Utilizing cookies by a search engine robot for document retrieval
The present invention in one embodiment includes a computer implemented method for performing a crawl of a web-site, that contains linked web pages. The invention includes retrieving a cookie corresponding to the root web page and retrieving a web page that is linked to said root web page by utilizing said cookie corresponding to said root web page to gain access to said hyperlinked web page.
This application claims benefit of U.S. Provisional Application 60/516,497 filed on Oct. 31, 2003.
FIELD OF THE INVENTIONThe present invention relates generally to the retrieval of web pages, more particularly those requiring web browsers to accept cookies from a web server and then present cookies back to the web server in order to retrieve documents from the web server and how an Internet search engine crawler (referred to as a “bot”) can access these pages using cookies.
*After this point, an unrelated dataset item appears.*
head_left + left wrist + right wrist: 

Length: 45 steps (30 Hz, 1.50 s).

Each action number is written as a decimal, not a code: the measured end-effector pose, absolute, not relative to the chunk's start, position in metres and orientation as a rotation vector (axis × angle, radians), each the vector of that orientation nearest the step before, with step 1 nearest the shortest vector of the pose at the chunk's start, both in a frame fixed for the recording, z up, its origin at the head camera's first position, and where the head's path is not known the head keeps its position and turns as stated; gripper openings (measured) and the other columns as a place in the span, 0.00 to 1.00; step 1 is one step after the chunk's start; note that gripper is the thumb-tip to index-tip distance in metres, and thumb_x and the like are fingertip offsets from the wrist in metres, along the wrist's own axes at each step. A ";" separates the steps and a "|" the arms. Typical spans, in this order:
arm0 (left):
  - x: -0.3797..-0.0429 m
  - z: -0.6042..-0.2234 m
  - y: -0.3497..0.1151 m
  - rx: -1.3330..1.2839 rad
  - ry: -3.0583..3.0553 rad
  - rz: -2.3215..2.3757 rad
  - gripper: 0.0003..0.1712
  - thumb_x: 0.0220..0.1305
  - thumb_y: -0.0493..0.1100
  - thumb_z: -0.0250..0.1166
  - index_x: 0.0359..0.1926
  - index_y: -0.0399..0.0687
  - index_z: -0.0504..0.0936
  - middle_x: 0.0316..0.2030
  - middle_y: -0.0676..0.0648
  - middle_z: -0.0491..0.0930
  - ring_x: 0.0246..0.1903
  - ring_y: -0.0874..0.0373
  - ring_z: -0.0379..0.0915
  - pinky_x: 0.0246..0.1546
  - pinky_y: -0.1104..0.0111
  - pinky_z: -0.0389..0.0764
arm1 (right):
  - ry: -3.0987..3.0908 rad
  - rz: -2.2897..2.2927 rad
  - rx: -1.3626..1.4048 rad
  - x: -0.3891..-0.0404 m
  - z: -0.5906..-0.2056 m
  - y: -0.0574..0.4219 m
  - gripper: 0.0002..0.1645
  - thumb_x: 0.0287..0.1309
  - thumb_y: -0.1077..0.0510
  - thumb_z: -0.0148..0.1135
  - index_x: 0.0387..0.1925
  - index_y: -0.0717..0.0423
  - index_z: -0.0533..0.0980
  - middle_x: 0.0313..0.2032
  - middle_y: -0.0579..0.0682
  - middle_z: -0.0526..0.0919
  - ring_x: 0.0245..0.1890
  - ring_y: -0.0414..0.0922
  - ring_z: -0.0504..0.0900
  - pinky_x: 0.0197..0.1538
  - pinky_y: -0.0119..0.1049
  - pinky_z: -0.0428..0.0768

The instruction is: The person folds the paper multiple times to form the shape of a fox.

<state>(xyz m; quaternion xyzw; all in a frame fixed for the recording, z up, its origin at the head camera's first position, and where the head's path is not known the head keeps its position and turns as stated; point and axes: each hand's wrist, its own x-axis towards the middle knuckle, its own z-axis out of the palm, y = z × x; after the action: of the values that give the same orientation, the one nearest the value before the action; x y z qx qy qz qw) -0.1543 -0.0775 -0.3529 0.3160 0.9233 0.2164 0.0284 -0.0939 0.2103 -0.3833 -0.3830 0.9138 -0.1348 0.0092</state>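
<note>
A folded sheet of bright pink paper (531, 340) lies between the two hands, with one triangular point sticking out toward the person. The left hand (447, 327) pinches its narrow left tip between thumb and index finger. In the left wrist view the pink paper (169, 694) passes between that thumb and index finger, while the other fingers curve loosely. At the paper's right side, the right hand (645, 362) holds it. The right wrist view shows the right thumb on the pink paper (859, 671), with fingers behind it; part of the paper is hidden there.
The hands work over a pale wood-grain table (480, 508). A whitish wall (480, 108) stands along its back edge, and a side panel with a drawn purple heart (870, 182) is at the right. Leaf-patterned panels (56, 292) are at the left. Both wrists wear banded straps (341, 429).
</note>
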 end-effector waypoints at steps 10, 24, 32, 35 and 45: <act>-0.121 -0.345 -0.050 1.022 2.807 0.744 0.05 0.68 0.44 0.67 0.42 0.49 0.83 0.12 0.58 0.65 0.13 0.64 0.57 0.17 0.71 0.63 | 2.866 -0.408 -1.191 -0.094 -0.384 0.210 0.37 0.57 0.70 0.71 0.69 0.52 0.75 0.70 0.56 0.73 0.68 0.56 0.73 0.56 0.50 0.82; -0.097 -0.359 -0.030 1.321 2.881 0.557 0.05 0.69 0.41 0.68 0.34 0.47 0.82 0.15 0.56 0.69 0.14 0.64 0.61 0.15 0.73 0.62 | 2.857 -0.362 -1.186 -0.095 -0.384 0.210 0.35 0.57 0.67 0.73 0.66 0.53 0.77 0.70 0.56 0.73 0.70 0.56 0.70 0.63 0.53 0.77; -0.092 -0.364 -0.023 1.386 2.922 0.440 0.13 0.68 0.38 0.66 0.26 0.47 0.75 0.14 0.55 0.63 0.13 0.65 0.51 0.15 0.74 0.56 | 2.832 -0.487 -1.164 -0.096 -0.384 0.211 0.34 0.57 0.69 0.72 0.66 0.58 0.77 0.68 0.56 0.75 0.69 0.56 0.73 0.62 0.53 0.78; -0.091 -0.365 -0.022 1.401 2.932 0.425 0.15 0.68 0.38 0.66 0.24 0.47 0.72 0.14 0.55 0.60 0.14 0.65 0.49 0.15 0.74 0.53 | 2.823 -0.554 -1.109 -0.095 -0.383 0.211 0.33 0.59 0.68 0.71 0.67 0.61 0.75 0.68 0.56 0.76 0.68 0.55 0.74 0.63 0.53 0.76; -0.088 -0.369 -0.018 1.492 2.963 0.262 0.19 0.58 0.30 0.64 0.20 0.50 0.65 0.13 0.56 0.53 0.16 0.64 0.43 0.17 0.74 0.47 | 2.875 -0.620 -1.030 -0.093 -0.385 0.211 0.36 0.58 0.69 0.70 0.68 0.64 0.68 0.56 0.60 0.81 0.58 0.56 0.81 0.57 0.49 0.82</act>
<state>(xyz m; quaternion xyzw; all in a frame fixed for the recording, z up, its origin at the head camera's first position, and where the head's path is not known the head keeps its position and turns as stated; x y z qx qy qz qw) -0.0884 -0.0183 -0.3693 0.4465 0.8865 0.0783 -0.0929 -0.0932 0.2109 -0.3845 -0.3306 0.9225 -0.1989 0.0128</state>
DESCRIPTION OF RELATED ARTThe World Wide Web (“web”) contains a vast amount of information not currently accessible by prior art search engines due to the fact that search engine bots are incapable of identifying and presenting the appropriate credentials to gain access to web servers requiring cookies for interaction. Web servers use cookies, in many cases, to maintain critical user information so that it can function correctly. A web server is often made up of multiple pages that are linked to each other. When a user is visiting the web server, specific user information is transferred back and forth and stored on the user's computer for future access by the web server. The information is stored in what is widely known and referred to as cookies. When a user has cookies stored on their computer, the web server will often permit the user to access secondary pages. However, if the cookie has been erased by the user or the user does not have the cookie, then the web server will often transfer a user to a default page, typically the web site's initial or front page. Thus, even if the user has a specific and direct link to a secondary page, the user will be tranferred to the initial page if the user does not have the cookie that permits the direct access.
A web “crawl” consists of retrieving pages from a desired web server, saving the web pages in a repository, cataloging hyperlink references from each page retrieved and adding those hyperlinks to a retrieval queue for retrieval. Once the queue has been cleared, the crawl has been completed. Since current web crawlers (“bots”) do not accept and present cookies, they are incapable of accessing, retrieving and cataloging a target web site's documents (secondary pages) for use in search engine indexes, when those documents or secondary page requires a cookie for access. As such it is an object of the invention to provide a web crawler that employs cookies such that additional and secondary pages are available through a search engine.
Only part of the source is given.